Problem on diagonals in a polygon Consider the polygon $P$ in the following picture which has sides drawn in black and internal diagonals drawn in red and blue. $P$ has 4 convex angles and 4 concave angles in alternating order as it's clear from the picture.

I'm trying to understand if it is possible to shorten one or more sides or blue diagonals of $P$ in a continuous process in such a way that both the following conditions are satisfied:


*

*by shortening said sides or blue diagonals of $P$ no other side or blue diagonal of $P$ gets longer

*by shortening said sides or blue diagonals of $P$ the lengths the two red diagonals remain constant
All my attempts at doing so failed, so I guess the answer is no, but I can't produce a proof.
 A: This a classical engineering problem, that falls under the subject of  Static Analysis of Trusses,
as well as under that of Kinematic Chains.
You are probably not familiar with such discipline, and there is no space here to resume its basis.
However, since everybody has common experience of trusses and kinematic chains, I will cite here some facts that should sound
"plausible", while referencing to specialized documentation for a rigourous treatment.

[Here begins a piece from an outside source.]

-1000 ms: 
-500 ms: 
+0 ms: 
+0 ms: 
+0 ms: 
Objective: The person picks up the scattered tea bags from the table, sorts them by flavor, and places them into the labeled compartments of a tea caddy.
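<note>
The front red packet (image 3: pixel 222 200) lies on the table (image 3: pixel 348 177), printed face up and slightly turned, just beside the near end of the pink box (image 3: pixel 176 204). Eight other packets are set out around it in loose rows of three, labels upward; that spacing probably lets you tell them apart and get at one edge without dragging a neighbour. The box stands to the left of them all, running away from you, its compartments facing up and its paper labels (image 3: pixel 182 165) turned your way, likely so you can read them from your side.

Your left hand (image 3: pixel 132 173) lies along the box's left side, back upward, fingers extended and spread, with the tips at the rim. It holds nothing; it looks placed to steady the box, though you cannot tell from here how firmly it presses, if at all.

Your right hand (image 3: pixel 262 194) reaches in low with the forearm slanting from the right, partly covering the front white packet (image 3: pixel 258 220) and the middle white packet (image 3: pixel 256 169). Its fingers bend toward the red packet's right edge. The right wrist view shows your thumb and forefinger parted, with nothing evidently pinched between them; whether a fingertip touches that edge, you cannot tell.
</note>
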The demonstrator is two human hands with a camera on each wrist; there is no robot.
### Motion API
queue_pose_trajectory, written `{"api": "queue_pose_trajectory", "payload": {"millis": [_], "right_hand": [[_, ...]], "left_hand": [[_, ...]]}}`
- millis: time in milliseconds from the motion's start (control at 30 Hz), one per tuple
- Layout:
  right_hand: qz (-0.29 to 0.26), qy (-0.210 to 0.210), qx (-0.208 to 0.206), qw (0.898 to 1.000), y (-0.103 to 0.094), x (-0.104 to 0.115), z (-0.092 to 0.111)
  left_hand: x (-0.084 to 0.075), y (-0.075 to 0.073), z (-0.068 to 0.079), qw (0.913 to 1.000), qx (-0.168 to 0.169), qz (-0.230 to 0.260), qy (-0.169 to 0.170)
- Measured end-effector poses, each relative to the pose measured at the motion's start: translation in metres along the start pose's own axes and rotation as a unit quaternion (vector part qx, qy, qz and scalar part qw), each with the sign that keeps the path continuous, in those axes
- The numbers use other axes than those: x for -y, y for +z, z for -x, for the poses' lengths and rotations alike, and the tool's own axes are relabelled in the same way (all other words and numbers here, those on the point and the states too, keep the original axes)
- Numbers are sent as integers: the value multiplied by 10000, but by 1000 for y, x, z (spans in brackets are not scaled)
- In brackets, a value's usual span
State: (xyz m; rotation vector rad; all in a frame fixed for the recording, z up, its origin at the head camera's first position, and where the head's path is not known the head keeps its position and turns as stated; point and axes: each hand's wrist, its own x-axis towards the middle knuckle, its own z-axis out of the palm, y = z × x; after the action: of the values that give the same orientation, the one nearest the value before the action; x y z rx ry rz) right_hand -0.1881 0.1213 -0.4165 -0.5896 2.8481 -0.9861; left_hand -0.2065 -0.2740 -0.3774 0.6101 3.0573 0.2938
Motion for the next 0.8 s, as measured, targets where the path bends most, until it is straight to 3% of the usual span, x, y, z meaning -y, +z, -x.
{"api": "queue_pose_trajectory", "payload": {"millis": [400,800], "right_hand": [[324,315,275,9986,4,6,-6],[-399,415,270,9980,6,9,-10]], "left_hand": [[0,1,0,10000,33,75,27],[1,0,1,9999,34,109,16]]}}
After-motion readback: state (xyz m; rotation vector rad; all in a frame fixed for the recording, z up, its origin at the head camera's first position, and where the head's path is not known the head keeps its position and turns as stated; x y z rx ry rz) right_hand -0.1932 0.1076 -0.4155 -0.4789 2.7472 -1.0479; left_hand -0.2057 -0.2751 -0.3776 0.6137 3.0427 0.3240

The figure above translates the problem you proposed in the engineering language.
The black and red segments are stiff rods (elements) and the circles represents pin joints (nodes).
Being stiff, all the elements are supposed not to change in length, and can only rotate 
around the joints. Note that at the points where the diagonal elements cross
there is no bound, meaning that the elements can freely slide over each other.
Now, a rigid body in the plane has three degre of freedom to move: two for translation
and one for rotation.
To null them and "keep the truss on the drawing sheet" it is customary to fix the $(x,y)$ position 
of one node (here $A$) and  give another (suitably chosed) only the fredom to move horizontally (here $C$).
In this way the whole truss can only have "internal" movements and not "as a whole".
One of the major scopes of the Static Analysis is to determine infact if the truss can have or not
such "internal movements". If it has, it will be unstable, and under a minimal load it will collapse, in the sense
that it will change its shape macroscopically. If it has not, then it may be Isostatic or OverConstrained.
And this distinction is very important in Construction Design.    
Your question practically translates to ask whether the truss is underconstrained or not.   
A result of Static Analysis, well known to all engineers, says that a necessary condition for the system
to be underconstrained is that
$$ 
m < 2n - 3 
$$
(if $m=2n-3$ it is isostatic, and overdetermined if $m>2n-3$)
where $m$ is the number of elements and $n$ the numbers of nodes (pin joints).
The results comes from analyzing the degrees of freedom of the various members and the degrees
reduced by the constraints.     
Your "truss" gives $m=10<2n-3=13$, and so it is heavily undetermined, having $3$ degrees of freedom
unrestrained.
Thus it can move without changing the length of any member, and since shortening consumes 1 degree
of movement, sure you can short any segment even without changing the length of the other $9$.
Clearly, the amount of movement or shortening is limited to a certain extent.   
The picture below provides an example   
 
---  Addendum   ----
Finally, after the clearing got from the comments and the re-editing of the post, the truss has become highly Hyperstatic.
To solve the problem in this case we can refer to a truss whose members are stiff vs. elongation
and soft vs. compression,  except only the diagonals $AE$ and $GC$ which are stiff  in both directions.
A sort of a truss made by wires around the two main diagonal rods.
If such a truss turns out to be stable, then it means that you cannot shorten a side without stretching some other.
But now the truss is quite complicated to be solved "by hand", and its non-linear stiffness complicates the analysis
(a director's chair is not a proper truss).

If we move the sliding bound to $E$, we get a vertical stiff rod ($GC$) connected at both ends
by wires stranding from the fix nodes, and these strands are then tightly knotted somewhere in between in all
directions (the other connections are not shown to reduce cluttering).
Common experience suggests that it should be sufficient to secure the vertical rod 
(unless of extreme configurations).
But how to provide mathematical evidence of that is out of my reach, at present.